In animal studies, drugs that blocked key molecular pathways for the protein fragments -- called amyloid-beta -- reduced eye damage and preserved the lives of retinal cells, said lead researcher Dr. M. Francesca Cordeiro, assistant professor of retinoneural degeneration at University College London.
Several methods of blocking those molecular pathways were tried in tests of rats bred to develop glaucoma, she explained.
"Just one treatment has prolonged the lives of retinal cells," Cordeiro noted. "Combining all the treatments together had a greater effect."
Confirmation of the eye-damaging role of amyloid-beta in further studies could open the way to new treatments for glaucoma, a leading cause of blindness in the United States.
It might also solve a puzzle that has led to a recent and revolutionary change in how ophthalmologists view the condition.

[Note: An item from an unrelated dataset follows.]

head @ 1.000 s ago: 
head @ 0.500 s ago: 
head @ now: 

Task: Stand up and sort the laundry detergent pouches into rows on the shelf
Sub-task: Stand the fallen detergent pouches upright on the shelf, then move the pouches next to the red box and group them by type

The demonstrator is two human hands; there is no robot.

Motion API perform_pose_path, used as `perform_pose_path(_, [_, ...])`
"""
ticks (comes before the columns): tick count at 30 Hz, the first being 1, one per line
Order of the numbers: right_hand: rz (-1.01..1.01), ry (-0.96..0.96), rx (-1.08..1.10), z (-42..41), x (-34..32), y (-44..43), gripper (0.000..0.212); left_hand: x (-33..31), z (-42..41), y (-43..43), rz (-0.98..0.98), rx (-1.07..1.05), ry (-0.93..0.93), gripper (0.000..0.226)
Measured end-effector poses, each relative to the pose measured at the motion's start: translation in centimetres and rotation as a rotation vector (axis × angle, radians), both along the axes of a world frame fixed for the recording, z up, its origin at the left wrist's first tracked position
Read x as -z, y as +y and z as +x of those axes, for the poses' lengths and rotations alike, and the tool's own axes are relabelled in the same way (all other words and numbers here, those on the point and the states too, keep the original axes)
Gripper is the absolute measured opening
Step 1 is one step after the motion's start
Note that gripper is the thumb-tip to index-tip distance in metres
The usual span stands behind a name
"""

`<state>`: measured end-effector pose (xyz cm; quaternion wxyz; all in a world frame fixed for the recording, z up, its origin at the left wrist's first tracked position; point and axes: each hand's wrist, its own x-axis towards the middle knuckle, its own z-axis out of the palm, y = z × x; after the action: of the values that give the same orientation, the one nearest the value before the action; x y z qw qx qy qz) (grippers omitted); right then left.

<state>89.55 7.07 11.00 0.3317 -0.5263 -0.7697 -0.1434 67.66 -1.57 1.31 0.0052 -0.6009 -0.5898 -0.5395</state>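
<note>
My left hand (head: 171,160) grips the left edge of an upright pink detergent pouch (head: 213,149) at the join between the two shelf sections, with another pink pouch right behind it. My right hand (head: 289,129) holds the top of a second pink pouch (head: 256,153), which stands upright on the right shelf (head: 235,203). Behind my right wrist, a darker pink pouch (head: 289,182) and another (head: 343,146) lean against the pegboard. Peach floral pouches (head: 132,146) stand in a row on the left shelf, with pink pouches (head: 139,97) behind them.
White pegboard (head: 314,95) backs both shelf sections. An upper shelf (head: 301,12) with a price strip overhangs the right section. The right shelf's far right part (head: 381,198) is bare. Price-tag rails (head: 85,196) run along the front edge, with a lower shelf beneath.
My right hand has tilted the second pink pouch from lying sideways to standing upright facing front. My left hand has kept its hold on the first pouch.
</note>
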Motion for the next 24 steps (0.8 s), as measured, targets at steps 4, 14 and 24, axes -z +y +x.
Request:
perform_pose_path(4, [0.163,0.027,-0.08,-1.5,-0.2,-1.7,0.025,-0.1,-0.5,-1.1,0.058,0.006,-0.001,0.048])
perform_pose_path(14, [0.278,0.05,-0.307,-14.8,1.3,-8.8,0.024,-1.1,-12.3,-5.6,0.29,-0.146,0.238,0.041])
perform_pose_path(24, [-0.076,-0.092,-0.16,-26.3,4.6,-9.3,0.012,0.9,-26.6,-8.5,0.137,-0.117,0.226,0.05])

Until only a few years ago, glaucoma was officially described as the death of retinal cells caused by abnormally high pressure of the fluid in the eye. Even today, treatment is typically aimed at reducing this intraocular pressure.
But there has been growing awareness that a large percentage of glaucoma patients, perhaps more than half, have normal or near-normal intraocular pressure. In fact, the American Academy of Ophthalmology has removed mention of intraocular pressure as the cause of glaucoma and now describes pressure as just a major risk factor.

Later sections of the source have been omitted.